Supplied data —
* * *
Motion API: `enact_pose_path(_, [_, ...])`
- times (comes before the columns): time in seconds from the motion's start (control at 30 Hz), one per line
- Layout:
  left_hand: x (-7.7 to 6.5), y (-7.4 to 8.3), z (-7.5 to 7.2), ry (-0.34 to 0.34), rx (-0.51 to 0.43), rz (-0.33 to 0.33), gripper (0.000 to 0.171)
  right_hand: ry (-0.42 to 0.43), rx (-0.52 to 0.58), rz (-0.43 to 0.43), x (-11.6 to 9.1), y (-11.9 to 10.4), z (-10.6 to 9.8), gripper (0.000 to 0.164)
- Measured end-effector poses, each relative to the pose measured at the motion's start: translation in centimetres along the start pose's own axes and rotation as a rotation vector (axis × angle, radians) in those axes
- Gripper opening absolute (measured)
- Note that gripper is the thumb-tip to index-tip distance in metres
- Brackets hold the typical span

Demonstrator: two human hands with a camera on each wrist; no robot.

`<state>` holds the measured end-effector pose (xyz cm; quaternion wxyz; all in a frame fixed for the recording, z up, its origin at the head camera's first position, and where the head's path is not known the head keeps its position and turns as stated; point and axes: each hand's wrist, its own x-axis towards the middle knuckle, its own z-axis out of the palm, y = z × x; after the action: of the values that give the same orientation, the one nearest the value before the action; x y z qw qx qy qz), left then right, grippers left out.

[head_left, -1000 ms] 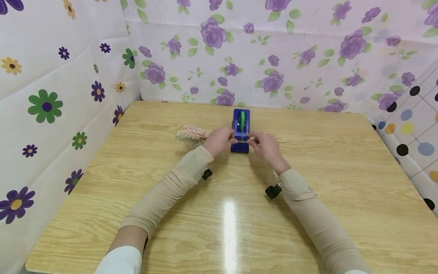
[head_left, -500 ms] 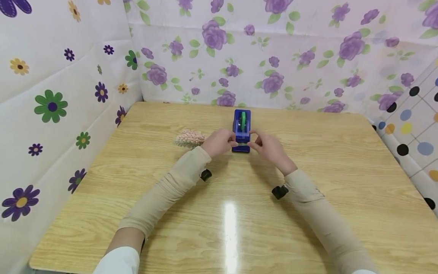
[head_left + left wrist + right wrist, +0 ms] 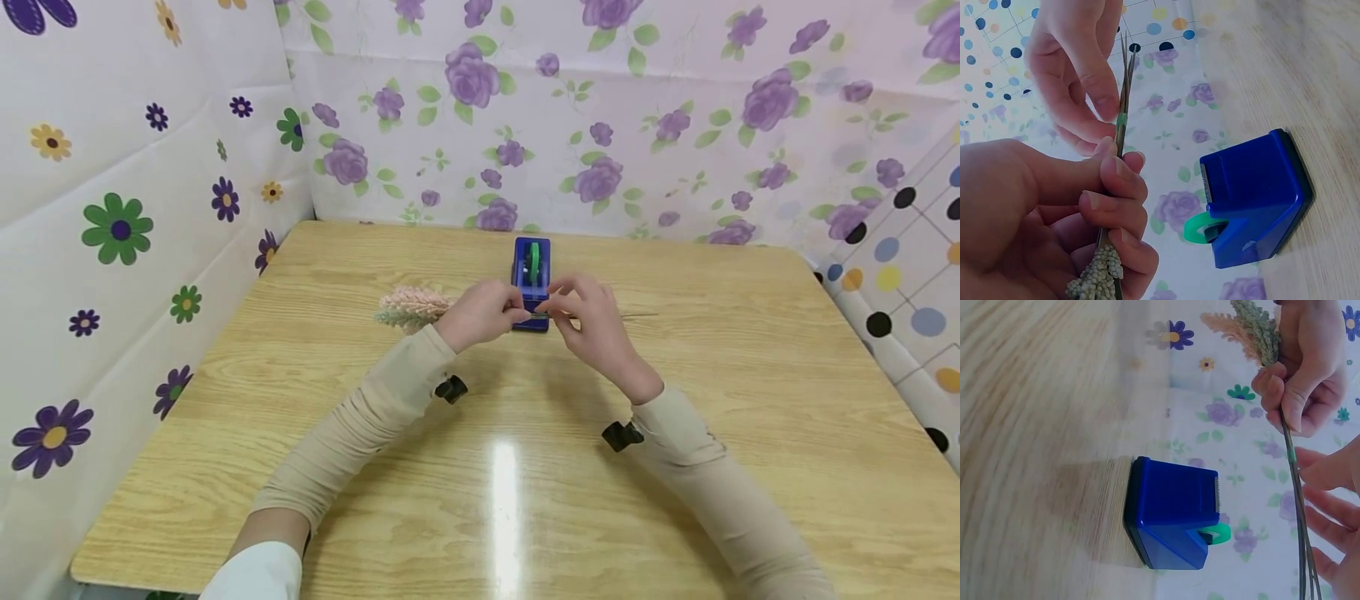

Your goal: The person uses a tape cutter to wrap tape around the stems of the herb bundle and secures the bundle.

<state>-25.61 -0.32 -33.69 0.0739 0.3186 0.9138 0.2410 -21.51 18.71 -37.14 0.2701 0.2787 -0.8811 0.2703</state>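
Note:
A bunch of artificial flowers [image 3: 411, 305], with pink and pale green beaded heads on thin dark stems [image 3: 1297, 494], lies across my left hand [image 3: 483, 312]. Left fingers and thumb grip the stems just below the heads. A narrow band of green tape [image 3: 1122, 119] circles the stems right beyond that grip. At this band is my right hand [image 3: 596, 329], its thumb and forefinger tips touching beside the stems while the other fingers stay spread and loosely bent. Directly behind both hands stands a blue tape dispenser [image 3: 532, 271] with a green roll [image 3: 1215, 534] and a toothed cutter.
The wood-grain table [image 3: 420, 500] extends around the hands on every side. Flower-printed cloth [image 3: 420, 75] rises behind its back edge and along the left. Small black wrist cameras [image 3: 452, 389] hang under both forearms.
Both hands were at the dispenser's front end; they have come slightly away with the stems. The right fingers have spread and lifted, and more stem length shows to the right.

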Motion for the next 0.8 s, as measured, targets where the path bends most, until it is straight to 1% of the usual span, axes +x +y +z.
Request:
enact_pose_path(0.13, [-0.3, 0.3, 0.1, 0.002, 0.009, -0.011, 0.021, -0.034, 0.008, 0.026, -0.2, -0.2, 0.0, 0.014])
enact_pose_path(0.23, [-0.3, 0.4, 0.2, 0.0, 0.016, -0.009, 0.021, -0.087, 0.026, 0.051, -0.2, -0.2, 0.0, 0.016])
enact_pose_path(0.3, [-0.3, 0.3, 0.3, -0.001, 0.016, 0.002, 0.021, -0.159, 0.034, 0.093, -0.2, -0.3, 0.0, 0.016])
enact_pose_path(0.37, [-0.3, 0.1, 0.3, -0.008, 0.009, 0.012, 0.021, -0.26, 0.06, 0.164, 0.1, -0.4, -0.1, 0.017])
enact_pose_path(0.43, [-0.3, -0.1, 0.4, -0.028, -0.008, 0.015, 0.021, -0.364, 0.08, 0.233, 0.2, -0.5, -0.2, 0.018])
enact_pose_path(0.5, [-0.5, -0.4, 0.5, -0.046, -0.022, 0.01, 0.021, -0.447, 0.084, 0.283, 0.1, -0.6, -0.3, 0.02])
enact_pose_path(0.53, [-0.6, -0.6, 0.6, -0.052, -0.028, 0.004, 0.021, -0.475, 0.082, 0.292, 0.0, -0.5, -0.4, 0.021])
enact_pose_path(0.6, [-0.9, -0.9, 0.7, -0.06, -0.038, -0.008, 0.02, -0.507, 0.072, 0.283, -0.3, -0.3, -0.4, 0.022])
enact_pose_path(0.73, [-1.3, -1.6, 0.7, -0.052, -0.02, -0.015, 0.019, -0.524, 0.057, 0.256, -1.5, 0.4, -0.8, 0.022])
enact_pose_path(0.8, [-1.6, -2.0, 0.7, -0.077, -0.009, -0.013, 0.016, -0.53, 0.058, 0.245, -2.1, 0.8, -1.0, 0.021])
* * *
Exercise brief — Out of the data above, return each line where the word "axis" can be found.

Task answer —
- Measured end-effector poses, each relative to the pose measured at the motion's start: translation in centimetres along the start pose's own axes and rotation as a rotation vector (axis × angle, radians) in those axes
`<state>` holds the measured end-effector pose (xyz cm; quaternion wxyz; all in a frame fixed for the recording, z up, its origin at the head camera's first position, and where the head's path is not known the head keeps its position and turns as stated; point and axes: each hand's wrist, its own x-axis towards the middle knuckle, its own z-axis out of the palm, y = z × x; after the action: of the values that give the same orientation, the one nearest the value before the action; x y z qw qx qy qz), left then right, grippers left out.

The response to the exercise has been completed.